Overview of the "Goal-guided Transformer-enabled Reinforcement Learning for Efficient Autonomous Navigation" Paper

This paper presents a paper on improving data efficiency in autonomous navigation using deep reinforcement learning (DRL). The authors address the common challenge faced by DRL-based approaches in navigation tasks, where goal information is often decoupled from scene perception. This decoupling leads to inefficient learning as goal-irrelevant features may adversely impact the training process. To resolve this issue, the paper introduces a novel methodology that integrates goal information directly into the scene representation process through a newly proposed system called Goal-guided Transformer-enabled reinforcement learning (GTRL).
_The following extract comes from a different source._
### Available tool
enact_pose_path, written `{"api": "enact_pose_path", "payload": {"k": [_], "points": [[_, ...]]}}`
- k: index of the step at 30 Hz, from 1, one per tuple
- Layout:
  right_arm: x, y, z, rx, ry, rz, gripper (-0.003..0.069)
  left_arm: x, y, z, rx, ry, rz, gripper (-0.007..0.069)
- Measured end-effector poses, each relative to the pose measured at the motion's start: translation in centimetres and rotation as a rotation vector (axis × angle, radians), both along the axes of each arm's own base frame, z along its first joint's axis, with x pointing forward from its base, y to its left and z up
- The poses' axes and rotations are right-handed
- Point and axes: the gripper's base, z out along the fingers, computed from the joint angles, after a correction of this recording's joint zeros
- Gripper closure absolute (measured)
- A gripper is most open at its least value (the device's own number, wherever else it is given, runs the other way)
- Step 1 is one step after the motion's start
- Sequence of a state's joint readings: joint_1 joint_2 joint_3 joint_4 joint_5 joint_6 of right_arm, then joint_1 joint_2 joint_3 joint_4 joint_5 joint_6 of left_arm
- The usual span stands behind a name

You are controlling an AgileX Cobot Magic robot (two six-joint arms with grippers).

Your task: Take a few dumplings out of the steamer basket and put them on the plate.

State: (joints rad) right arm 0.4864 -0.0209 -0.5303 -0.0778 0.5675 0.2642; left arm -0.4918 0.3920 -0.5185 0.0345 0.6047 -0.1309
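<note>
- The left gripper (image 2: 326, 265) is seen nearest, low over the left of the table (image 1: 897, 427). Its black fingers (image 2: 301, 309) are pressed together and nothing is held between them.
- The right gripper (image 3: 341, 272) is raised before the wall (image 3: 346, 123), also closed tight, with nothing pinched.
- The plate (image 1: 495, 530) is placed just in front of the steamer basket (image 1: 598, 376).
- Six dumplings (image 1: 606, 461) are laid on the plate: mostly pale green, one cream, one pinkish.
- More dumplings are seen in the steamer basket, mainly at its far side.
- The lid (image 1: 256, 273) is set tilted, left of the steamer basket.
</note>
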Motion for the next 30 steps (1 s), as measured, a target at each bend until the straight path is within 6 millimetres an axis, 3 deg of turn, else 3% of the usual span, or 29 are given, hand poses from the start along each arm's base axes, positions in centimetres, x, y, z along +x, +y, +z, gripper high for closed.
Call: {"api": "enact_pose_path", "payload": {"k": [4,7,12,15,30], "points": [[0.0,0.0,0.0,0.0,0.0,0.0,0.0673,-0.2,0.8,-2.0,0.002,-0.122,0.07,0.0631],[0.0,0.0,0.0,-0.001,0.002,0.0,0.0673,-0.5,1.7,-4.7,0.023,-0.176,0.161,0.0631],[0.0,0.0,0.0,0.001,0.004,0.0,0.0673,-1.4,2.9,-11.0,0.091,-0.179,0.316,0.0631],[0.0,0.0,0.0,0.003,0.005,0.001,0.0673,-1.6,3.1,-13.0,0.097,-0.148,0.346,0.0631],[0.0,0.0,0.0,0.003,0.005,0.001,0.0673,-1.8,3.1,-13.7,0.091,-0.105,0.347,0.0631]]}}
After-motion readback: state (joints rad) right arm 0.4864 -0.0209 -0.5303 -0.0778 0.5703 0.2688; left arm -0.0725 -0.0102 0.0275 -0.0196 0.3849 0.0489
The key innovation in this work is the design of the Goal-guided Transformer (GoT), a variant of the Vision Transformer (ViT), which incorporates physical goal states into the scene encoding process. This integration aims to enhance the alignment between scene representation and goal objectives. The GoT is pre-trained using expert demonstrations, serving as 'expert priors', to increase data efficiency before engaging in the reinforcement learning phase. As a result, the DRL approach is designed to focus predominantly on goal-relevant features, purportedly leading to improved autonomous navigation performance.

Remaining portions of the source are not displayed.